Wednesday, August 31, 2011

Beef Tenderloin with Blue Cheese Sauce and Grilled Veggies

The only thing I could have wished about this meal is that I could have taken a better picture.  It was DE-licious!  Everything was perfect from the fantastic grilled and seasoned veggies to the juicy and savory meat all topped off with the SAUCE!  Oh my!  The sauce.  Boy, oh boy, was it delectable.  If you like blue cheese, you will love this sauce.  I was tempted to dip in there with my fingers it was so good.  Oh, I'm still dreaming about that sauce.  It was the perfect match with the meat and veggies.  Oh the was so good.  Still thinking about it.  Mmmmm.....
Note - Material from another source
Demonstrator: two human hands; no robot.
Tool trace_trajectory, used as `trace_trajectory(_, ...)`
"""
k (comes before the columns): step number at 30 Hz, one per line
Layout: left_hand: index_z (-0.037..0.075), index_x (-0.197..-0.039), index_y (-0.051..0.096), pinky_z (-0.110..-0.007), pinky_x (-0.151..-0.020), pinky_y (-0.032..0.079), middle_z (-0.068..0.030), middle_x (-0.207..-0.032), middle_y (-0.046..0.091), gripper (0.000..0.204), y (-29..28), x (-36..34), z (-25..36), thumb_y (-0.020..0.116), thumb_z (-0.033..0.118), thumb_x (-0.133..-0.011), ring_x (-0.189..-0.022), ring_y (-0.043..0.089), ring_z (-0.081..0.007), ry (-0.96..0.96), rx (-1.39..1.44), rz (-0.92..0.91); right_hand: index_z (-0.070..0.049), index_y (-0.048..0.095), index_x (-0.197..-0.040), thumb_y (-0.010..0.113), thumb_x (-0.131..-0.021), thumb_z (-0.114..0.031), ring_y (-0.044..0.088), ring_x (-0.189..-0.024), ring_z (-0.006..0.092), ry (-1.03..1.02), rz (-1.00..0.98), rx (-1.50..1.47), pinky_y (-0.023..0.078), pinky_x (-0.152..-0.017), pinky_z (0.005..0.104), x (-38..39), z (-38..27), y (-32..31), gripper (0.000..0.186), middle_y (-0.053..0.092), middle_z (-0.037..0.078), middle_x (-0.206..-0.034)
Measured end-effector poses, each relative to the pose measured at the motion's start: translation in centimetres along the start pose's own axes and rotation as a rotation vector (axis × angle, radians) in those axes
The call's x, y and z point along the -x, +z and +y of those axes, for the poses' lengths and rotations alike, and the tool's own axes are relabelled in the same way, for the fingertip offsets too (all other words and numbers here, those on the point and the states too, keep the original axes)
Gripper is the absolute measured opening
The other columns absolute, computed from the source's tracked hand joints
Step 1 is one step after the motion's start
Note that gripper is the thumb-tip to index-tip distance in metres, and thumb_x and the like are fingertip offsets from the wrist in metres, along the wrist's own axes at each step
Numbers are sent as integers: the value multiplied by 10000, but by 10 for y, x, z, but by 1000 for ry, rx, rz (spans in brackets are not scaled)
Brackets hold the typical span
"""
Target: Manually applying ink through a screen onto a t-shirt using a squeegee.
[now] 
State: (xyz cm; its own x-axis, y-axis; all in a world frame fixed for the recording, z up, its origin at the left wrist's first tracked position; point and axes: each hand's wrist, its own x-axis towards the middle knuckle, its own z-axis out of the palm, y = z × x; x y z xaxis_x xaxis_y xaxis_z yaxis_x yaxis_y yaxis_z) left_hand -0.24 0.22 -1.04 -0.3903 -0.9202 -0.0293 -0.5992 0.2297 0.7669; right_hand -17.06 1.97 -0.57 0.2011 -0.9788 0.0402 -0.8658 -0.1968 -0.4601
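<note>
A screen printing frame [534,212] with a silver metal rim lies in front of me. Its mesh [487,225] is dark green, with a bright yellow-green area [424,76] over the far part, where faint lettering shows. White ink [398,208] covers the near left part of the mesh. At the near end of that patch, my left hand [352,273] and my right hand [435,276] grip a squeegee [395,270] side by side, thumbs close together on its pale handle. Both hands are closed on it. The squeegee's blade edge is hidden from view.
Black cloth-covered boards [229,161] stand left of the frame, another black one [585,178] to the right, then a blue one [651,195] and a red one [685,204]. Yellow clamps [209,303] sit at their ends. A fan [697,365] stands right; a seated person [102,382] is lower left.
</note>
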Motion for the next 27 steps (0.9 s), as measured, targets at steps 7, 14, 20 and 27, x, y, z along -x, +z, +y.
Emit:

Beef Tenderloin with Blue Cheese Sauce and Grilled Veggies
1  3 1/2-4 lb. beef tenderloin, trimmed (I couldn't find tenderloin, so I used tri-tip.)
2  Tb. extra virgin olive oil
1-2  tsp. seasoned salt
1-2  tsp. freshly ground pepper
1/4- 1  tsp. granulated garlic powder

Blue Cheese Sauce:
4  oz. blue cheese, crumbled
1/2  cup mayonnaise
1/2  cup sour cream
1  Tb. freshly grated lemon zest (zest of 1 lemon)
1/8-1/4  tsp. salt (to taste)
1/8-1/4  tsp. freshly ground pepper (to taste)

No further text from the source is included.